The X-1-1-UV-3727 radiometer measures UV-C irradiance over a very wide dynamic range from 0.002 µW / cm² to 1000 mW / cm² which permits the investigation of both germicidal efficacy as well as hazard. It is supplied with calibrations at 222 nm for excimer lamps, 254 nm for low pressure Hg lamps, and wavelength dependent calibration factors given in 5 nm increments 250 nm to 300 nm for UV LEDs. The detector’s flat spectral responsivity ensures lowest measurement uncertainty irrespective of the precise wavelength of UV LEDs which inevitably varies according to operating conditions and manufacturing tolerances.
The handheld meter provides a real time display of irradiance (mW / cm²) or dose (mJ / cm²) and includes a peak-hold function. The device may also be operated via its USB interface with optional S-X1 software. To correctly measure irradiance the detector’s entrance optic is a diffuser with a cosine field of view. The detector is pre-aged to significantly reduce solarization effects that results from long term exposure to UV radiation.

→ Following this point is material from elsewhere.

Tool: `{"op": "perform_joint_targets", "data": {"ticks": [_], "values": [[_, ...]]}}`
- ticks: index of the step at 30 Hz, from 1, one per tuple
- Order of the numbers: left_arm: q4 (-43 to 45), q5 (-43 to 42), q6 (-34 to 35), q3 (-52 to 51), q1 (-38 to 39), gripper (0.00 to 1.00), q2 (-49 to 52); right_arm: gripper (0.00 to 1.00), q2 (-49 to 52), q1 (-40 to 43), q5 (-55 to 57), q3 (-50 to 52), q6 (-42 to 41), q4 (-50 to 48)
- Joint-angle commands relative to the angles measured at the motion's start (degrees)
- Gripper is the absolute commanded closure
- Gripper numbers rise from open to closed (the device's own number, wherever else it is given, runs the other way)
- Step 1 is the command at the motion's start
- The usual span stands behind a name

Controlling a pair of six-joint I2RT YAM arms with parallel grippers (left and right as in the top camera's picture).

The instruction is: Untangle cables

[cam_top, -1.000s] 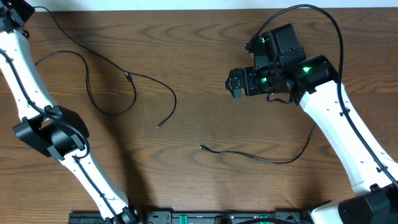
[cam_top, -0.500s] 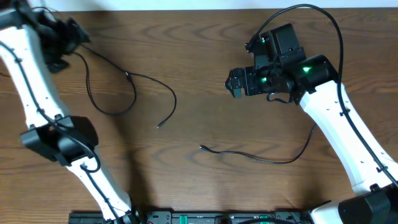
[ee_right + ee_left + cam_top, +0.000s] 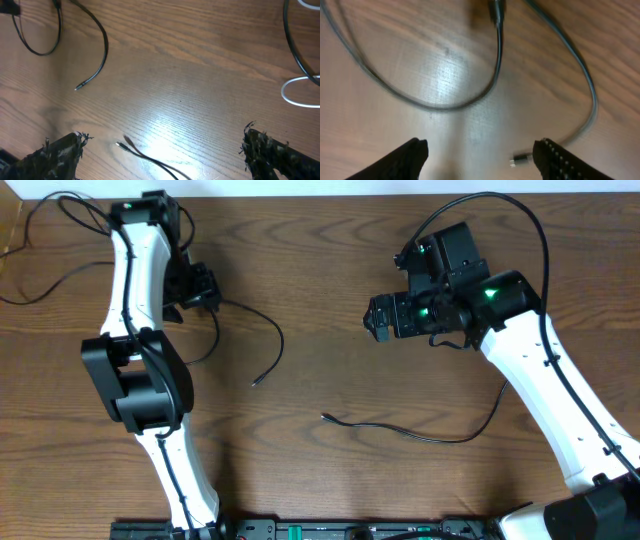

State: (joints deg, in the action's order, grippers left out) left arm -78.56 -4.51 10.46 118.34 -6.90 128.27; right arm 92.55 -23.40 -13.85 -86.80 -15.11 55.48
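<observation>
Found left jaws parted, gripping nothing, over looped black cable point(image 3: 445, 107) on desk point(image 3: 320, 270). Found right jaws wide apart, empty. Noted second black cable point(image 3: 440, 440) lying flat, well apart from first.

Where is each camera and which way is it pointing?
Overhead: above the table, facing straight down; left gripper and right gripper show.
Left wrist: behind the left gripper, looking down at a looped black cable; its fingers frame the bottom.
Right wrist: behind the right gripper, looking down too; its fingers fill the bottom corners.
Shared: overhead and right wrist both show the second black cable.
</observation>
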Motion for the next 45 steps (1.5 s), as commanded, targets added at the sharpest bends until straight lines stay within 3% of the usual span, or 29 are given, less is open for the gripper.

Gigahertz-Optik operates an extensive calibration facility that is DIN EN ISO / IEC 17025 accredited. In addition to the absolute radiometric calibration, every UV radiometer produced by Gigahertz-Optik is individually calibrated with regard to its relative spectral responsivity. In accordance with CIE 220:2016 this enables spectral mismatch error to be corrected for, thereby reducing the overall measurement uncertainty.